*Your task:* Extract the lines of the material below, beginning with the first and ending with the line that holds "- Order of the". Skip every picture.

▬▬▬

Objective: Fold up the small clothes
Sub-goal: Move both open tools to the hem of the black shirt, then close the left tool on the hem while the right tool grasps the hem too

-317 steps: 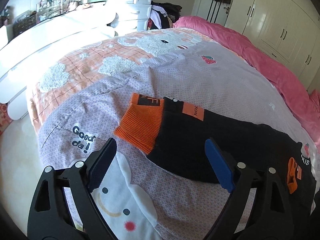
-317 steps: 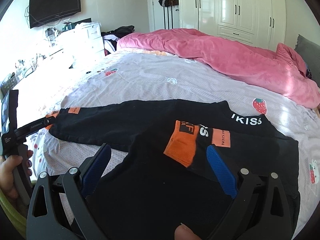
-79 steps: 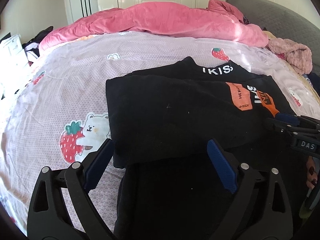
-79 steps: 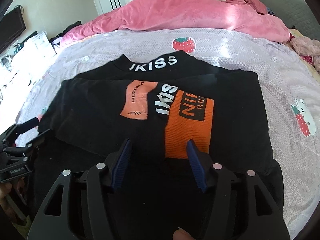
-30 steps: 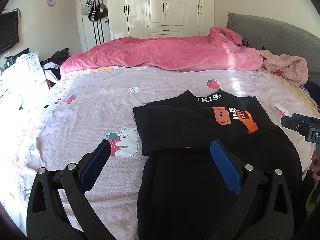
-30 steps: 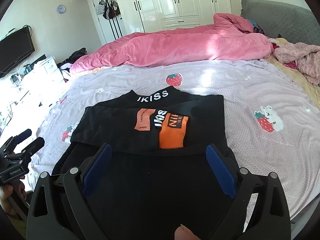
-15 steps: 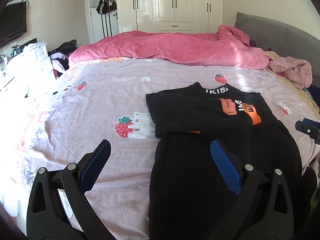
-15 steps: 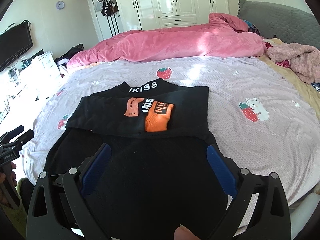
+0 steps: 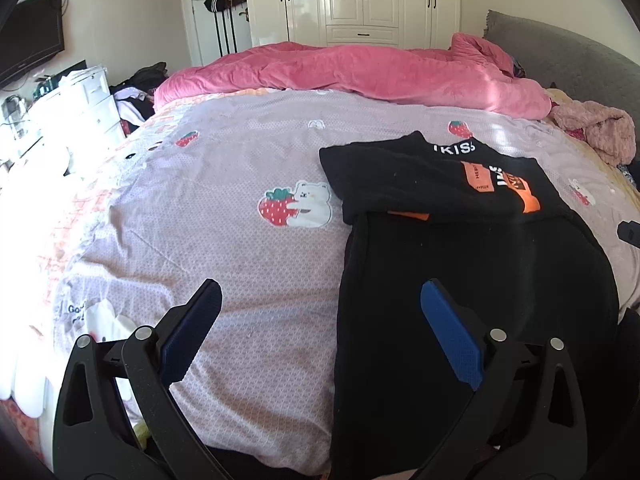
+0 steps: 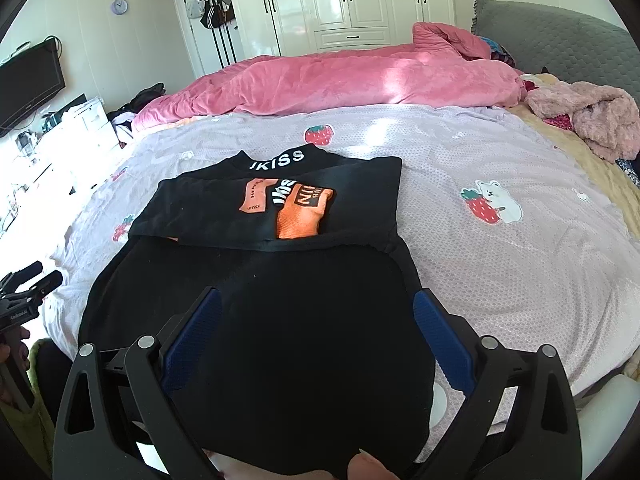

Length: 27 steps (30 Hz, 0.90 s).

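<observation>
Both sleeves of the black sweatshirt now lie crossed over its chest, orange cuffs just below the "IKISS" collar; seconds ago the grippers hung close over that band, and both have since drawn back toward the near edge of the lilac strawberry-print bedspread. The left gripper hangs wide open and empty beside the garment's left edge; the right gripper, equally spread, holds nothing above the lower body. The sleeve folds look finished. Judging by this retreat, the hem, draped over the mattress edge, is probably next to be lifted toward the collar.
</observation>
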### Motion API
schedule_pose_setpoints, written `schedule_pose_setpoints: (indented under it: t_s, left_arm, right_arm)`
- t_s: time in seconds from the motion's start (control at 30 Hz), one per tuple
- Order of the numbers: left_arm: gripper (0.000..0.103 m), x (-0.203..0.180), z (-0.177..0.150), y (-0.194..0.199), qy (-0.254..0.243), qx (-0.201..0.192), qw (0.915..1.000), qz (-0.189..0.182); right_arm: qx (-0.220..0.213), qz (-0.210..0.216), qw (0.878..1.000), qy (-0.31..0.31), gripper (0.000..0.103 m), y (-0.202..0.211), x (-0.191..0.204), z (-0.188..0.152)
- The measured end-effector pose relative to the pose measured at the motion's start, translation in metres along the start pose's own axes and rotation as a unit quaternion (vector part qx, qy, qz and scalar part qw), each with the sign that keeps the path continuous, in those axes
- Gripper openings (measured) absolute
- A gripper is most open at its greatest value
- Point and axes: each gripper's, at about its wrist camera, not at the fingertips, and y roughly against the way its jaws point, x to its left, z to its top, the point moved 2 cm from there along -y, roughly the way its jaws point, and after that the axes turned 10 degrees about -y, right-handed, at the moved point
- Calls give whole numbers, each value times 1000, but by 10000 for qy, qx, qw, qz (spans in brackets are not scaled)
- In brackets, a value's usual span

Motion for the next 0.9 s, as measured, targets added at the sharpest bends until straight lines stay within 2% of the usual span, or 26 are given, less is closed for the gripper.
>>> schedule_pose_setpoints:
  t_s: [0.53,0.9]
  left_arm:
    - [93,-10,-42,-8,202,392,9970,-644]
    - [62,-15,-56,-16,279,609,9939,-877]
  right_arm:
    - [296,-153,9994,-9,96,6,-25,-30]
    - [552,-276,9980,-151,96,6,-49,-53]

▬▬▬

*Problem solution:*
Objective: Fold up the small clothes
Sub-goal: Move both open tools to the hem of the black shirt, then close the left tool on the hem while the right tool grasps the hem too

-317 steps: 
-317 steps: 
-79 steps: 
-79 steps: 
-30 steps: 
-30 steps: 
-15 steps: 
-15 steps: 
+0 steps: 
+0 steps: 

Length: 27 steps (30 Hz, 0.90 s).

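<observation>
Both sleeves of the black sweatshirt now lie crossed over its chest, orange cuffs just below the "IKISS" collar; seconds ago the grippers hung close over that band, and both have since drawn back toward the near edge of the lilac strawberry-print bedspread. The left gripper hangs wide open and empty beside the garment's left edge; the right gripper, equally spread, holds nothing above the lower body. The sleeve folds look finished. Judging by this retreat, the hem, draped over the mattress edge, is probably next to be lifted toward the collar.
</observation>
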### Motion API
schedule_pose_setpoints, written `schedule_pose_setpoints: (indented under it: t_s, left_arm, right_arm)`
- t_s: time in seconds from the motion's start (control at 30 Hz), one per tuple
- Order of the numbers: left_arm: gripper (0.000..0.103 m), x (-0.203..0.180), z (-0.177..0.150), y (-0.194..0.199), qy (-0.254..0.243), qx (-0.201..0.192), qw (0.915..1.000), qz (-0.189..0.182); right_arm: qx (-0.220..0.213), qz (-0.210..0.216), qw (0.878..1.000), qy (-0.31..0.31), gripper (0.000..0.103 m), y (-0.202..0.211), x (-0.191..0.204), z (-0.188..0.152)

This concludes the output.